Seasonal catalogues! Many publishers, for many years, organized their “lists” of books into seasons, usually Spring and Fall. Sales reps, including our wonderful Ampersand Inc. folk, would take the printed catalogues to bookstore buyers and they would sit together and mark them up to make their orders.
The catalogues included frontlist titles (new books, coming out soon), mid-list (books that were recently published), and bestselling backlist. There might be a publisher’s note or a list of new awards that had been garnered.
Over time, the tradition of printed catalogues has been slowly moving to an online portal, a process that was vastly accelerated by the pandemic. Reps and booksellers view the lists of forthcoming books online through their preferred platform. These include Catalist (BookNet Canada) or Bookmanager here in Canada or Edelweiss in the US.
Benefits for reps include the ability to create curated catalogues for various customers. Booksellers can create an order as they browse. Publishers can update pub dates, prices, and other data as well as include page spreads to showcase design-intensive books such as children’s books or art books. The portals allow booksellers to look at “comparable” books and their sales histories when trying to decide what titles to order and in what quantities.
We used to be able to highlight high-performing older titles to book buyers, which is no longer possible.
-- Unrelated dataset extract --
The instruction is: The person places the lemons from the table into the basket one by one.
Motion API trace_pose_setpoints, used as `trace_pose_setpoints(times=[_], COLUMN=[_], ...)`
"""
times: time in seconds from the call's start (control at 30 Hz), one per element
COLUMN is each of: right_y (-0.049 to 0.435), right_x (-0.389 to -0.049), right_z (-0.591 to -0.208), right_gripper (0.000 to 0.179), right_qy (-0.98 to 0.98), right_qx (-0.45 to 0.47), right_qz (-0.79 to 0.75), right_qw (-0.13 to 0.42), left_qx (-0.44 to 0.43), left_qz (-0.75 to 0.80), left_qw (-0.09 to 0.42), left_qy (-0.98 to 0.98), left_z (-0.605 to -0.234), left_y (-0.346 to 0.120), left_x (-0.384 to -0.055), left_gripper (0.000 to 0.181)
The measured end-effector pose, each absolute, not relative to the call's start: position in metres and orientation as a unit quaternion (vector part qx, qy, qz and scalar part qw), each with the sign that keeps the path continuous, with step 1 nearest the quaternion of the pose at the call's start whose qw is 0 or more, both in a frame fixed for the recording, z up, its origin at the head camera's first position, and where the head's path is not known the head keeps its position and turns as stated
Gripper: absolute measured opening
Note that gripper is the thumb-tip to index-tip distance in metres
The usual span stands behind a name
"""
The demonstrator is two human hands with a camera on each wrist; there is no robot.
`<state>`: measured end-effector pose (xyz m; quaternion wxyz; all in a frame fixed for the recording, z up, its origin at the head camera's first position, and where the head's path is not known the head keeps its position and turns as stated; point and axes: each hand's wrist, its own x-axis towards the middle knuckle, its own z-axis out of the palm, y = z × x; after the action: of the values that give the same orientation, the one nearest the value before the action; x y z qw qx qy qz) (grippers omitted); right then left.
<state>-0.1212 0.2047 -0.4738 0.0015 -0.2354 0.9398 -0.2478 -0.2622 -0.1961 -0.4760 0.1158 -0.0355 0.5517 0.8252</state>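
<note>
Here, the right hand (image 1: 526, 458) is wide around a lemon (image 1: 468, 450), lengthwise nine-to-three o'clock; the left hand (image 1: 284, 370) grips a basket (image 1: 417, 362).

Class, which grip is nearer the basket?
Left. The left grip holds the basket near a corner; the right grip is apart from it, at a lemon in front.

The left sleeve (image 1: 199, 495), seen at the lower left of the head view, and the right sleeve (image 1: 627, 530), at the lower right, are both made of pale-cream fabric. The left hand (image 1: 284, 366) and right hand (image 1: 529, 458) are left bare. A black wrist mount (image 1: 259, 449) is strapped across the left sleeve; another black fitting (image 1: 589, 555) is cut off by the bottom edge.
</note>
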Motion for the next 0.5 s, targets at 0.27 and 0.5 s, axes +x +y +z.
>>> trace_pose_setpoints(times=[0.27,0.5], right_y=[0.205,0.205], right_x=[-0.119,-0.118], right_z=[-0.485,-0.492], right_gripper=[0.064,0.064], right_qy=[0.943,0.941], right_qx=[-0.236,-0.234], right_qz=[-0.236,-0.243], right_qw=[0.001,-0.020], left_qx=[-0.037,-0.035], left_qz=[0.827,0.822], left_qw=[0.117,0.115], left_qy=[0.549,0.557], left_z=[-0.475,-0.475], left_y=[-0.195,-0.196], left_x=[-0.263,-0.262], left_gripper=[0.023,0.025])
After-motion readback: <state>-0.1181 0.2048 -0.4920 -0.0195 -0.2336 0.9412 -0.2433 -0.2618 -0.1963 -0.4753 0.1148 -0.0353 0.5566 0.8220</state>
However, most bookstores have systems that show what does well over time and booksellers use that data as they curate their stores for their particular customers. If only their shelves could hold more books!
Shelf space is clearly not a problem for online behemoths such as Amazon, whose virtual bookshelves hold something like 17 million English-language titles. And that is growing steadily, with anywhere from half a million to four million new books being published each year.
Along with our publishing colleagues, UAlberta Press staff members continue to master new processes and technologies as we bring our authors’ critical, engaging, and informative books into the world.
But we still miss those printed catalogues!